> **REQUIRED ACTION**: Where the data below contains pictures, omit them; output the rest word for word.

> **DATA EXTRACT**:
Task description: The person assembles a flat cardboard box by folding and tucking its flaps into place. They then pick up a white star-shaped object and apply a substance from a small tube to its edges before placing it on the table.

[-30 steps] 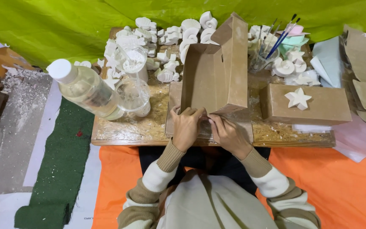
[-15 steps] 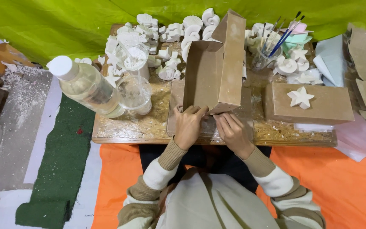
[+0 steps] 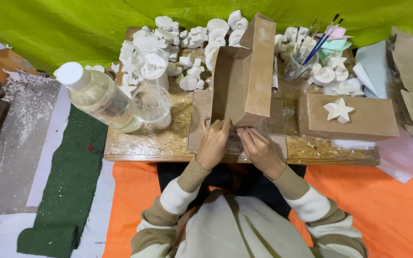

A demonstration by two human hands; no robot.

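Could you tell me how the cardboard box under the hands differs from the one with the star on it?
The open box stands upright with its flaps apart, while the closed box lies flat and shut. The left hand and right hand touch the open box at its base; nobody touches the closed box. A white star sits on the closed box only. Both are plain brown cardboard on the wooden board.

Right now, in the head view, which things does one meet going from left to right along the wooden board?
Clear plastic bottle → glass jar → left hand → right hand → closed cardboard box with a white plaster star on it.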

> **FINISHED TASK**:
Task description: The person assembles a flat cardboard box by folding and tucking its flaps into place. They then pick up a white star-shaped object and apply a substance from a small tube to its edges before placing it on the table.

[-30 steps] 
[-15 steps] 
[+0 steps] 

A demonstration by two human hands; no robot.

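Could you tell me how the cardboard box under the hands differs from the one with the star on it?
The open box stands upright with its flaps apart, while the closed box lies flat and shut. The left hand and right hand touch the open box at its base; nobody touches the closed box. A white star sits on the closed box only. Both are plain brown cardboard on the wooden board.

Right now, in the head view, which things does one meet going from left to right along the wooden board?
Clear plastic bottle → glass jar → left hand → right hand → closed cardboard box with a white plaster star on it.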

The exercise has now been completed.